As the regulator seeks to establish where the industry stands after implementation, the review was intended to determine whether or not the end consumer was aware of all the changes to fee-charging.

Underpinned by research by NMG to assess consumer awareness and perception of the changes, it was also intended to serve as a reminder of the rules that firms should be adhering to.

For example, was the customer aware of the difference between independent and restricted advice, how the advice processes will work and, importantly, at what point will they start running up a bill and how they will settle it?

The FCA is rightly concerned that, given its competition remit, consumers should be able to compare the services available and the likely costs before deciding with whom, if anybody, they want to deal.

To ensure you are complying with the new regime and delivering your service to your target consumers, my advice is to implement one of NMG’s suggestions and provide prospective clients with a series of quick questions to ascertain that they understand these points before agreeing to work with you.
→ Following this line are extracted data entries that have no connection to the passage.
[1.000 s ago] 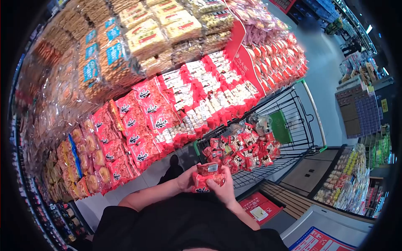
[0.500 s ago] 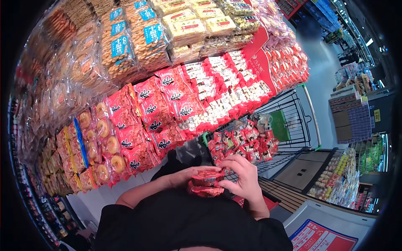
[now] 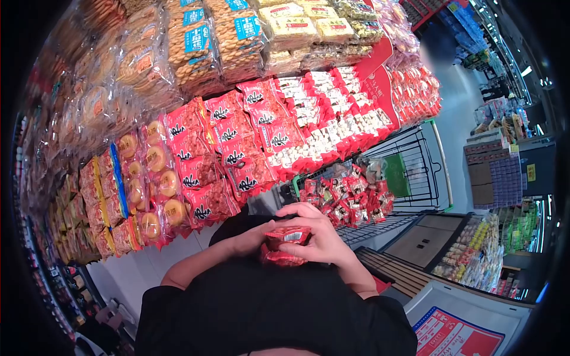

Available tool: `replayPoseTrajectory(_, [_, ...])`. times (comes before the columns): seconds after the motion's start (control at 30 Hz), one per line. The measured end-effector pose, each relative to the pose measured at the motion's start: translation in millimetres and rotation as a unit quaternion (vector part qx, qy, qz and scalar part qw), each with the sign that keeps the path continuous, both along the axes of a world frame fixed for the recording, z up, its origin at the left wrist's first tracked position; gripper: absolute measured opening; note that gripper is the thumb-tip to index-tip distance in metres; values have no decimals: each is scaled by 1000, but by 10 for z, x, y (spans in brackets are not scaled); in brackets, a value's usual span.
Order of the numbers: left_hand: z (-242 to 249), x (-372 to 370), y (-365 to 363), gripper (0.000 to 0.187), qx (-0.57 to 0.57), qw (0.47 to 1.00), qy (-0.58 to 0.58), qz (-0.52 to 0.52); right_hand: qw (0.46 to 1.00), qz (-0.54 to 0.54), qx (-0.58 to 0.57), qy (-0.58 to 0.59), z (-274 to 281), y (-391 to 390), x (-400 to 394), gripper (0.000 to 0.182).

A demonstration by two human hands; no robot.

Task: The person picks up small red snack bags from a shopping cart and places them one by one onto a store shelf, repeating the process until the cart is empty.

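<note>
Close to my chest, both hands hold a red snack packet (image 3: 286, 244) with a white label on its upper edge. My left hand (image 3: 252, 236) grips it from the left side. Around its right side and top curl the fingers of my right hand (image 3: 320, 237). Just beyond my hands stands a black wire shopping cart (image 3: 415, 172), its basket heaped with small red packets (image 3: 350, 199).
A tall shelf display (image 3: 237, 136) of red snack bags, orange cake packs and biscuit bags fills the left and top. The grey aisle floor (image 3: 460, 118) runs off to the right past the cart. Lower right are a bin of packaged goods (image 3: 475, 261) and a white counter (image 3: 469, 320).
My hands have lifted the packet a little and my right hand has closed further over it. The view has tilted, so the shelf and cart sit slightly lower and closer.
</note>
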State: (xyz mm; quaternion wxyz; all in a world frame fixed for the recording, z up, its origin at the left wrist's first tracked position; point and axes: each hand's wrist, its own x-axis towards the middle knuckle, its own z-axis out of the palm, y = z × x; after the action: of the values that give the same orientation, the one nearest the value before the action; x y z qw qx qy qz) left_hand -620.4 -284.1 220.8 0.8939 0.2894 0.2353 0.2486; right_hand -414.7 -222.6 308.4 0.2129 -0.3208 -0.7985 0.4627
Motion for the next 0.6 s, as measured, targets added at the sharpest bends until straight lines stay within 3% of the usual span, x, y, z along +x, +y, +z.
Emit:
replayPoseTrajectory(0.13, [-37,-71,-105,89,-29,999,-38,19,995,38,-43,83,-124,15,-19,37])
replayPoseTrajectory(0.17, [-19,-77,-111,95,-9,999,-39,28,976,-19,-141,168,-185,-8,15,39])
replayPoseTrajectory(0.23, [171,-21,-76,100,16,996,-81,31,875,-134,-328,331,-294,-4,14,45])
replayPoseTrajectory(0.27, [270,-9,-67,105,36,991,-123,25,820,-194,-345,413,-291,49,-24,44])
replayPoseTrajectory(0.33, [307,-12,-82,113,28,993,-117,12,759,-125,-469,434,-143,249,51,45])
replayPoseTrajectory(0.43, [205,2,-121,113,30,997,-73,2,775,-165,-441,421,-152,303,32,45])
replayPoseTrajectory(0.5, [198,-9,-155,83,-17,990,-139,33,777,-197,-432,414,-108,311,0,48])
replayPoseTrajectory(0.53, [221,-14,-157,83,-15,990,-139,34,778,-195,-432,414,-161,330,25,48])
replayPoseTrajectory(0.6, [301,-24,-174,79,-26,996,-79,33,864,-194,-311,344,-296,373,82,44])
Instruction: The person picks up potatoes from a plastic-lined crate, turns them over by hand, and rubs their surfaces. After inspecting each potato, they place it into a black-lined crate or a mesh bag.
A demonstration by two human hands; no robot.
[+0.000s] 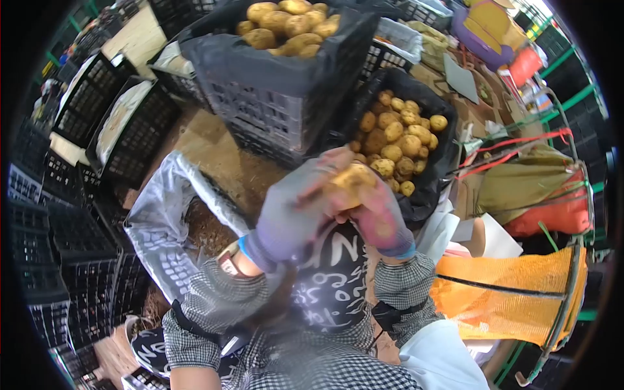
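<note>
A yellow potato (351,184) is held in front of my chest, between both gloved hands. My left hand (292,207), in a grey-purple glove with a blue cuff, closes on the potato from the left, its fingers somewhat blurred. On the other side my right hand (384,220), its glove stained pinkish, grips the potato with curled fingers. Just beyond the hands, smaller potatoes (408,144) fill a crate lined with black plastic (434,97). Larger potatoes (286,26) are heaped in a taller lined black crate (260,107) farther ahead.
A crate with a pale liner (159,214) holding brown material stands at my left. Black crates (84,286) are stacked along the left edge. To the right are an orange woven sack (507,292) on a metal frame and a red bag (552,211).
</note>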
Rather like a pilot going through a pre-flight checklist before take-off, I would recommend either asking the client to confirm their understanding or, if a more formal approach is preferred, providing a checklist for the client to complete and sign, assuming they want to proceed, as part of your pre-engagement activity.

Running through the following questions would help to show that a client has fully understood the charging structure and processes involved:

• If English is not your first language, do you require a translation?

• Does your adviser provide advice based on all the products in the market, or is the adviser restricted in any way?

• What type of investment service/mortgage service/pensions service does the adviser offer?

• What do you understand to be the process your adviser will follow with you to reach a personalised solution?

• How will the adviser determine what is right for you?

• When do you understand costs will start to be incurred?

• What is the approximate cost of setting up a new investment?

• What kind of ongoing or monitoring services does the adviser offer and do you need them?

• How is the ongoing service paid for?

• What is the approximate cost for the ongoing service?

• What value do you believe the adviser can provide, or could you do this yourself and at what cost if you wanted to?

In tandem with those questions, another very useful piece of guidance is provided by the FCA’s 007 fact sheet which I would recommend advisers consider using as a means of self-assessment and a prompt to review their current practice for disclosure.

In addition to using fact sheet 007 as a self-assessment mechanism for your business model and disclosures, it is also well worth downloading TR13/5 (a concise 11 pages) and familiarising yourself with the examples of good and bad practice that it features.

It is important too that independent advisers review their activity to ensure they continue to meet the standards for independence and if not, how to remedy the position.

Restricted propositions need to be clear for consumers and if these can be simply worded it will help avoid creating confusion. Whether you offer independent advice or restricted, the acid test will be the quality of the consumer outcome.